# Ist jemand im Büro?



## port29 (1. Oktober 2006)

Hallo,

ich möchte feststellen, ob jemand im Büro ist. Hat jemand eine Idee, wie man das am besten anstellen kann? Die Information soll zum Schluss irgendwie an den Rechner gegeben werden. Das Büro besteht aus 2 Räumen á 40qm. Bewegungsmelder sind ausgeschlossen, da die Bewegung eines Programmierers bei der Arbeit mit einem Bewegungsmelder ausgeschlossen ist. 

Ich dachte da evtl. an etwas Funk-artiges..... Am besten noch mit einem ID Code, damit man weiß, wer da ist.

Hat da jemand eine Idee?


----------



## Andreas Späth (1. Oktober 2006)

Bewegungsmelder geht nicht, weil Jemand im Büro ist und sich bewegt ?
Oder hab ich das Falsch verstanden 

Wie wärs mit einer Zugangskontrolle über Chipkarten ? Bei Conrad kriegt man sowas recht "günstig"
Ansonsten fällt mir da eine Laserschranke ein, die gibts sogar schon für 50€, würde aber nur erfassen dass jemand sie durchquert hat, aber nicht wer das nun war...

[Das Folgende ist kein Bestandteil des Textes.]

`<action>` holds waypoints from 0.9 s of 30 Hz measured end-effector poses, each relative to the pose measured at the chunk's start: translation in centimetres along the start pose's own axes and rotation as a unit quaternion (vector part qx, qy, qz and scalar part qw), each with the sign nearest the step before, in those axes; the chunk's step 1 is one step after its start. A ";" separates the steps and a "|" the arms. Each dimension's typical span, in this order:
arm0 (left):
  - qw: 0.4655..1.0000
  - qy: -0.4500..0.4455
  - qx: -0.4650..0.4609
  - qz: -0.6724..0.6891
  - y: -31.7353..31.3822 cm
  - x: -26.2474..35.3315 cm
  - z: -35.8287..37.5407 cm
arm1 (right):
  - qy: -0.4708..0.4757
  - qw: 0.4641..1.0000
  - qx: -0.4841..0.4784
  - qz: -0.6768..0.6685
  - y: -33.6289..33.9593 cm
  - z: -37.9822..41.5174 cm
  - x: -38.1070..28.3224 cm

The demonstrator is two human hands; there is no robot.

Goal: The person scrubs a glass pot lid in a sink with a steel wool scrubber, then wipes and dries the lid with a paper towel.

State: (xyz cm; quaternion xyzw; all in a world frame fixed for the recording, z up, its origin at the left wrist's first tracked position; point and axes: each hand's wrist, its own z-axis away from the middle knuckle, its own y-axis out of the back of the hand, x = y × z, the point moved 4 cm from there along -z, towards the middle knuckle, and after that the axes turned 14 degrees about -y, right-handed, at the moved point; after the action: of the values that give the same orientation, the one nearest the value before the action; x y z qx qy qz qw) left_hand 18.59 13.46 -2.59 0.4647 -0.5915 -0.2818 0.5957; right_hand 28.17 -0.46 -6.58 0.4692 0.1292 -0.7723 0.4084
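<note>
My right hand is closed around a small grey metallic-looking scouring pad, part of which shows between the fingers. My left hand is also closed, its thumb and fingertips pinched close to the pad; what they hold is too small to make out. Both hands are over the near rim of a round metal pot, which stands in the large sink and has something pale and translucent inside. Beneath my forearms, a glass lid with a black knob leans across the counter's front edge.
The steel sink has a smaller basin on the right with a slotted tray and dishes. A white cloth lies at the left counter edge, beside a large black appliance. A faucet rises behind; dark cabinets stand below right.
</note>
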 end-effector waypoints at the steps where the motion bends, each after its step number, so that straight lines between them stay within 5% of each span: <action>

Oder eine Überwachung per Webcam, da gibt es Software die erst bei Bewegung reagiert und Bilder schiest. Man kann das glaube ich auch auf bestimmte bereiche Beschränken, so dass zB nur die Tür erfasst wird.

Alternativ, Tür abschliesen... Sekretärin anschaffen.. oder nen Zettel an die Tür Hängen wo jeder sich eintragen muss der reingeht.


----------